Tiziana Campisi – Città del Vaticano per Vaticannews.va
Francesco sceglie il dialogo tra Gesù e Pietro che chiude Vangelo di Giovanni per sviluppare la sua quindicesima catechesi sulla vecchiaia all’udienza generale. È quello in cui Gesù chiede a Pietro per tre volte “Mi ami?”, e gli rivela poi il modo in cui terminerà i giorni della sua vita. Un colloquio dal quale il Papa prende lo spunto per formulare diversi interrogativi e invitare tutti ad un esame di coscienza.
Com’è il nostro rapporto con Cristo? È aperto, franco, diretto, umanamente reale, come quello fra Gesù e Pietro? Oppure è distaccato e il nostro è “un cammino di fede molto astratto, molto autoreferenziale, molto mondano”?
Il Pontefice avverte che non è questa la strada di Gesù: “Lui si comporta come uomo, Lui ci parla come uomo, Dio-uomo. Con questa tenerezza, con questa amicizia, con questa vicinanza”, “non è come quell’immagine zuccherosa delle immaginette”, ma è alla mano, “è vicino a noi”.
Ma è poi sulla vecchiaia e sul tempo della vita, sul tempo della testimonianza, che Francesco si sofferma analizzando la conversazione fra Gesù e Pietro. “Quando eri giovane eri autosufficiente, quando sarai vecchio non sarai più così padrone di te e della tua vita” è come se dicesse Gesù a Pietro, spiega il Papa ironizzando anche sulle proprie condizioni di salute, che lo costringono a muoversi su una sedia a rotelle.

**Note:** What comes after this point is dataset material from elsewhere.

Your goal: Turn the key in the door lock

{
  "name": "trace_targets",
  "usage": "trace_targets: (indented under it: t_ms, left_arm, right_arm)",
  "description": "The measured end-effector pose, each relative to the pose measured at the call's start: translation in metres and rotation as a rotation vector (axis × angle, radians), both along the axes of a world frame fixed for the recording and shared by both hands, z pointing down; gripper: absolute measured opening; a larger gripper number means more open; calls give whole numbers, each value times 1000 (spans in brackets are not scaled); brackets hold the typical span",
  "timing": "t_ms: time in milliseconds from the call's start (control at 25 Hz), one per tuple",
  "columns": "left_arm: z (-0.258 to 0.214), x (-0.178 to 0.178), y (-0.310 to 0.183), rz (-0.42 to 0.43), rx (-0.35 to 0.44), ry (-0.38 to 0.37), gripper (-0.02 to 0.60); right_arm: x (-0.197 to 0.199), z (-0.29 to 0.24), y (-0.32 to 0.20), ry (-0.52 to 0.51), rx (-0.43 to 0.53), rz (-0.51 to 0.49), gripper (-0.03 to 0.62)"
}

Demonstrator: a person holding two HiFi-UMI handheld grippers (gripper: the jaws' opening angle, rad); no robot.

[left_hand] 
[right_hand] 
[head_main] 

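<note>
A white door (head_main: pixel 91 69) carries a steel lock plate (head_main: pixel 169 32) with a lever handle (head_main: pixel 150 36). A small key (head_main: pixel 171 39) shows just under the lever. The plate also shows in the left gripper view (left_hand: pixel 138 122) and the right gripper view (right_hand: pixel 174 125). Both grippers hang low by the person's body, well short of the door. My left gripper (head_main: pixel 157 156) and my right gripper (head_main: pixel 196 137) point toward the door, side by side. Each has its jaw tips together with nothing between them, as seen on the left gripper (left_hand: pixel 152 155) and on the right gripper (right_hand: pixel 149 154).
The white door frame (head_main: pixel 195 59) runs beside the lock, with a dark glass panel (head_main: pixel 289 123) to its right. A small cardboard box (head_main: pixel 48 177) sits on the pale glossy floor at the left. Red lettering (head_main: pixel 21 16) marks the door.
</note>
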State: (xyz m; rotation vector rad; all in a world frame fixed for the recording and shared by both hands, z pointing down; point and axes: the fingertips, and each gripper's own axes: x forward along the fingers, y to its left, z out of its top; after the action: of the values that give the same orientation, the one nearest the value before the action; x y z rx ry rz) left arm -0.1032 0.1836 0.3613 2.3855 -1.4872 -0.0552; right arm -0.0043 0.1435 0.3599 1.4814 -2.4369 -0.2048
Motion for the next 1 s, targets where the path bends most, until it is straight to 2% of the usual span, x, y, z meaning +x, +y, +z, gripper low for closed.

Il Pontefice esorta ad accettare le malattie della vecchiaia e la perdita delle forze giovanili, ma a continuare ad essere testimoni di Cristo “anche nella debolezza, nella malattia e nella morte”. E cita Sant’Ignazio di Loyola: “Così come nella vita, anche nella morte dobbiamo dare testimonianza di discepoli di Gesù”.
Quindi rimarca che “il fine vita dev’essere un fine vita di discepoli: di discepoli di Gesù” e che “il Signore ci parla sempre secondo l’età che abbiamo”. Il senso dell’ammonimento di Gesù a Pietro, precisa Francesco, è che la sequela “dovrà imparare a lasciarsi istruire e plasmare” dalla fragilità, dall’impotenza, dalla dipendenza dagli altri.
La sequela di Gesù va sempre avanti, con buona salute, con non buona salute, autosufficiente, non con autosufficienza fisica, ma la sequela di Gesù è importante: seguire Gesù sempre, a piedi, di corsa, lentamene, in carrozzina, ma seguirlo sempre.
Insomma, “la sapienza della sequela deve trovare la strada per rimanere nella sua professione di fede (…) anche nelle condizioni limitate della debolezza e della vecchiaia”.
Questo colloquio tra Gesù e Pietro contiene un insegnamento prezioso per tutti i discepoli, per tutti noi credenti. E anche per tutti gli anziani. Imparare dalla nostra fragilità ad esprimere la coerenza della nostra testimonianza di vita nelle condizioni di una vita largamente affidata ad altri, largamente dipendente dall’iniziativa di altri.
E se “con la malattia, con la vecchiaia, la dipendenza cresce e non siamo più autodipendenti come prima”, nota il Papa, “anche lì matura la fede, anche lì c’è Gesù con noi, anche lì sgorga quella ricchezza della fede ben vissuta durante la strada della vita”. Ma occorre riflettere: quando ci si ritrova deboli, disponiamo di una spiritualità capace di interpretare tale stagione di vita “affidata ad altri, più che alla potenza della nostra autonomia”?
“Come si rimane fedeli alla sequela vissuta, all’amore promesso, alla giustizia cercata nel tempo della nostra capacità di iniziativa, nel tempo della fragilità, nel tempo della dipendenza, del congedo, nel tempo di allontanarsi dal protagonismo della nostra vita?”. Cosa non facile, osserva il Pontefice, allontanarsi dall’essere protagonista.